There are ongoing tensions between the new government in Damascus and Kurdish-led forces controlling the country’s northeast, despite an agreement inked in March that was supposed to lead to a merger of their forces.
Israel is wary of Syria’s new Islamist-led government even though Al-Sharaa has said he wants no conflict with the country. Israel has seized a formerly UN-patrolled buffer zone in southern Syria and launched regular airstrikes and incursions since Assad’s fall. Negotiations for a security agreement have stalled.
Meanwhile, the country’s economy has remained sluggish, despite the lifting of most Western sanctions. While Gulf countries have promised to invest in reconstruction projects, little has materialized on the ground.

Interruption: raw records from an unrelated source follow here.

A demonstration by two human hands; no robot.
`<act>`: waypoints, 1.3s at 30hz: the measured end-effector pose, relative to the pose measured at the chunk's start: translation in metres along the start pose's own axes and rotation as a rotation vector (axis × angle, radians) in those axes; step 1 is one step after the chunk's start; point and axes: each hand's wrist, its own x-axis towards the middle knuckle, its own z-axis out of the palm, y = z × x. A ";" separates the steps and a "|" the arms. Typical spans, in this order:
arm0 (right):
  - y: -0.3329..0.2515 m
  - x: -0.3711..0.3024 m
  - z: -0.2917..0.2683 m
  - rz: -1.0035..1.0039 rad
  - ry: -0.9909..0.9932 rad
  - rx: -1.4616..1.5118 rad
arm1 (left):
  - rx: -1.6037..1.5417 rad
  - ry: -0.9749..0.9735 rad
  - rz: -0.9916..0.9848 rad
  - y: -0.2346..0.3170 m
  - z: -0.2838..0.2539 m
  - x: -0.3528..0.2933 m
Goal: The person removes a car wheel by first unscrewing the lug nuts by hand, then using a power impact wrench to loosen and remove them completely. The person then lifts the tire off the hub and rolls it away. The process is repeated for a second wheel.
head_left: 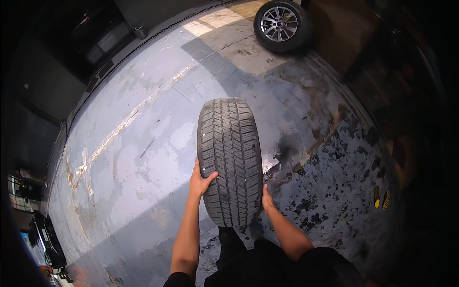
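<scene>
A worn black tire point(230, 143) stands upright on its tread right in front of me, its grooved face turned up toward me. Several small pale specks dot the tread. My left hand point(202, 179) grips its left side, thumb laid over the tread and fingers along the sidewall. Against the right sidewall rests my right hand point(267, 198), its fingers partly hidden by the tire. Both arms reach forward, holding the tire between the two hands. Below the tire, my dark-clothed legs show in part.
Another tire on a silver multi-spoke rim point(278, 24) stands at the far right. Worn grey-painted concrete floor point(158, 134) spreads around, with dark peeling patches on the right. A long floor grate point(138, 45) runs along the far left. Black equipment point(46, 239) sits at the left edge.
</scene>
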 end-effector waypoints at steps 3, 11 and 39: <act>-0.030 0.027 0.009 0.044 0.127 0.202 | 0.128 -0.100 0.000 0.038 0.003 0.120; -0.143 0.114 0.012 -0.109 0.320 0.502 | 0.160 -0.185 0.211 0.118 0.059 0.224; -0.704 0.313 0.219 -0.480 1.310 0.641 | 0.712 -0.685 0.945 0.434 0.294 0.817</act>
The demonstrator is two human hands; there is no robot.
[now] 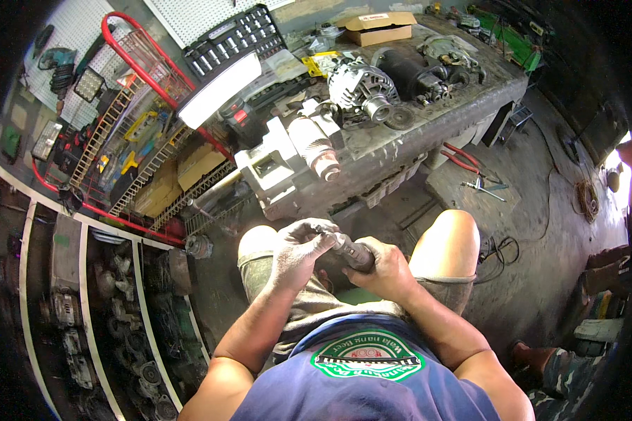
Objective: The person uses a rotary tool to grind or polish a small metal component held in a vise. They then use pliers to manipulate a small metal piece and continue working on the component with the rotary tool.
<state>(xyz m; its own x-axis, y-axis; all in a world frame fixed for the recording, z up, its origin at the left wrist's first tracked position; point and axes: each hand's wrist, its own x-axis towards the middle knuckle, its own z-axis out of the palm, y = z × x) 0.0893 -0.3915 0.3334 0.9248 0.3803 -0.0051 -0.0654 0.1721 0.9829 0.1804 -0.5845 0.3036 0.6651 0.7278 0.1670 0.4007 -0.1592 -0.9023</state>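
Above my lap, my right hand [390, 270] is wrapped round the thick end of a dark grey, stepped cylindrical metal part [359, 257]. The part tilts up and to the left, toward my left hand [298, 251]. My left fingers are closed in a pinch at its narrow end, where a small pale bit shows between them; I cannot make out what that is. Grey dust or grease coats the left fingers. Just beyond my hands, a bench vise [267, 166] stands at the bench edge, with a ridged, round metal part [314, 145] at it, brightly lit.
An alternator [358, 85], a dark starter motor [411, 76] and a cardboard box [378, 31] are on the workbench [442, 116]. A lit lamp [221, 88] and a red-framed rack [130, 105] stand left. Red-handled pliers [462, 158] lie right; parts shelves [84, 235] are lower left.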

The World Bank estimates that rebuilding the country’s war-damaged areas will cost $216 billion.
Rebuilding largely an individual effort
The rebuilding that has taken place so far has largely been on a small scale, with individual owners paying to fix their own damaged houses and businesses.
On the outskirts of Damascus, the once-vibrant Yarmouk Palestinian camp today largely resembles a moonscape. Taken over by a series of militant groups then bombarded by government planes, the camp was all but abandoned after 2018.
Since Assad’s fall, a steady stream of former residents have been coming back.
The most heavily damaged areas remain largely deserted but on the main street leading into the camp, bit by bit, blasted-out walls have been replaced in the buildings that remain structurally sound. Shops have reopened and families have come back to their apartments. But any sort of larger reconstruction initiative appears to still be far off.
“It’s been a year since the regime fell. I would hope they could remove the old destroyed houses and build towers,” said Maher Al-Homsi, who is fixing his damaged home to move back to it even though the area doesn’t even have a water connection.
His neighbor, Etab Al-Hawari, was willing to cut the new authorities some slack.
“They inherited an empty country — the banks are empty, the infrastructure was robbed, the homes were robbed,” she said.
Bassam Dimashqi, a dentist from Damascus, said of the country after Assad’s fall, “Of course it’s better, there’s freedom of some sort.”
But he remains anxious about the still-precarious security situation and its impact on the still-flagging economy.
“The job of the state is to impose security, and once you impose security, everything else will come,” he said. “The security situation is what encourages investors to come and do projects.”
Marwan, the former prisoner, says the post-Assad situation in Syria is “far better” than before. But he has also been struggling economically.
From time to time, he picks up labor that pays only 50,000 or 60,000 Syrian pounds daily, the equivalent of about $5.
Once he finishes his tuberculosis treatment, he said, he plans to leave to Lebanon in search of better-paid work.